Wybiegłem z rezydencji i zacząłem szukać Toby'ego po lesie. Kiedy go znalazłem leżał nieprzytomny, a z jego głowy leciała krew. Chciałem go podnieść i zanieść do rezydencji ale w tym momencie ktoś uderzył mnie w tył głowy. Straciłem przytomność. 


POV Toby. 

Obudziłem się w jakimś pomieszczeniu przywiązany do krzesła. Za mną był nieprzytomny Jeff. Starałem się go obudzić ale nic z tego. Zacząłem się rozglądać. Było ciemno i cicho. W tym właśnie czasie spojrzałem na otwierane drzwi. Tak przyzwyczaiłem się do ciemności. Przede mną pojawił się mężczyzna. Wysoki, mógł mieć 190 cm, blond włosy o niebieskich oczach.
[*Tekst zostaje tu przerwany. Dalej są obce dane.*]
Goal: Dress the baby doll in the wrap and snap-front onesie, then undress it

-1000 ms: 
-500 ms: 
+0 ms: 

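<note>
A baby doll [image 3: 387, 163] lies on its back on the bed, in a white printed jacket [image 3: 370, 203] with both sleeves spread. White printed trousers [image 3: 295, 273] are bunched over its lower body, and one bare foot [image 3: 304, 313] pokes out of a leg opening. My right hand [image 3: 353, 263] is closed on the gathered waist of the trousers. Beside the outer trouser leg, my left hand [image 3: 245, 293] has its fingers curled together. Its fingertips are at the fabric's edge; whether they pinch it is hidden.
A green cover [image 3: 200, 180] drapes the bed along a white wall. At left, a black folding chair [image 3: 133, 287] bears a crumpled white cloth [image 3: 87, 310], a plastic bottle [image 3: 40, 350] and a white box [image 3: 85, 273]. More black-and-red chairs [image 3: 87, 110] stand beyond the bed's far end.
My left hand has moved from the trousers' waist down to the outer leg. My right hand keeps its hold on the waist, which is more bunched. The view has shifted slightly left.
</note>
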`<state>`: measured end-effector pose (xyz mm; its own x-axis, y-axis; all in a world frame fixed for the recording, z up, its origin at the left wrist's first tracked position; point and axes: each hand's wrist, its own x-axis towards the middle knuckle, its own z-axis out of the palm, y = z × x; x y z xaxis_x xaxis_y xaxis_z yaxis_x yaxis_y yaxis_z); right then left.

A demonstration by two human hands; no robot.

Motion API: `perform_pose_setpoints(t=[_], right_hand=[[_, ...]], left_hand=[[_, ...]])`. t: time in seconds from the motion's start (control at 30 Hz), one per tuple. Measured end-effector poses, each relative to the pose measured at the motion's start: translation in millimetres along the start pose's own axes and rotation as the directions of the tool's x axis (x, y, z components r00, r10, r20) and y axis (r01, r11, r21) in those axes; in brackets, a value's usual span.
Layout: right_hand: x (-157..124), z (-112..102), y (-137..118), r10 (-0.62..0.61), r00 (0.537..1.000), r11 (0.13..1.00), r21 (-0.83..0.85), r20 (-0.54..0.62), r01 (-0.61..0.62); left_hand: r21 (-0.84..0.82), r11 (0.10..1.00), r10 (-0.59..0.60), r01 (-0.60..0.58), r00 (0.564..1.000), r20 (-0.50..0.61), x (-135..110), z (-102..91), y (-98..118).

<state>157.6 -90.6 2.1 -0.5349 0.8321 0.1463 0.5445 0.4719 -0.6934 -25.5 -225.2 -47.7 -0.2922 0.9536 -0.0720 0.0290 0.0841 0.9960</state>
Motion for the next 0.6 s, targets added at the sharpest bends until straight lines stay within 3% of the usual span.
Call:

Patrzył na mnie roześmiany. Chciałem się wyrwać ale nie mogłem. Poczułem, że Jeff się budzi. Spojrzałem na mężczyznę. Skądś go znałem. 

-Teraz poczekamy na twoją siostrzyczkę Toby.- Usłyszałem znajomy głos. Przypomniałem sobie skąd go znam. 

-Tyknij ją tylko, a zginiesz pierwszy.- Zagroziłem szarpiąc się.- To jest sprawa między tobą, a mną. Nie mieszaj ją w to.- Jeff tak jakby odzyskał świadomość. 

-Co się stało?? Ale mi łeb napierdala.- Odezwał się. 

-Nie mogłeś nic sensownego powiedzieć.- Wycedziłem przez zęby.- A ty jak tykniesz Lilkę nie żyjesz. Ona nie jest temu winna tylko ja.- Powiedziałem na co mężczyzna się zaśmiał. 

-Ale to ty zabrałeś mi kobietę którą kochałem. To ona w tobie się zakochała. Widziałem to jak się...- Zatrzymał się widząc jak mnie to bolało.

-Ta kobieta była niezrównoważona. Sama mnie zmuszała. TWOJA ŻONA BYŁA PSYCHICZNA.- Wykrzyczałem ostatnie słowa za co oberwałem z liścia. 

-Uważaj na słowa Ticci Toby. Będę pierwszą osobą, która pozbędzie się dwóch seryjnych morderców.- Zaśmiał się. Jeff siedział zdziwiony, a ja próbowałem zabić tego cwela. Mężczyzna śmiejąc się wyszedł, zostawiając nas. 

-O co tu chodzi Toby??- Zapytał Jeff. 

-O to, że ten mężczyzna to mój nauczyciel, a jego żona była moją wychowawczynią. Ona przez moje Tiki pozwoliła dręczyć mnie przez każdą osobę, a kiedy byliśmy sami to mnie molestowała. Wiedziała o tym tylko Lilka. Zauważyła to raz jak weszła do klasy. Jednak wychowawczynia nie była jej dłużna jak poszła do dyrektora. Skurwiel ją pobił do nieprzytomności. Tak szczerze to właśnie o to była nasza kłótnia. Ona chciała powiedzieć rodzicom ja nie. Zabiłem sukę zaraz po ojcu i teraz chuj chce się na Lily odegrać, żeby mnie bolało tak jak jego.- Powiedziałem. W końcu z siebie to wyrzuciłem. W moich oczach miałem łzy. 

-Toby... Ale on jej nie zabije.- Usłyszałem ból w głosie Jeffa. Widzę, że naprawdę się martwi. 

-Nie wiem Jeff. Nie wiem...- Nie byłem pewny co on zamierza zrobić. Poczekamy zobaczymy.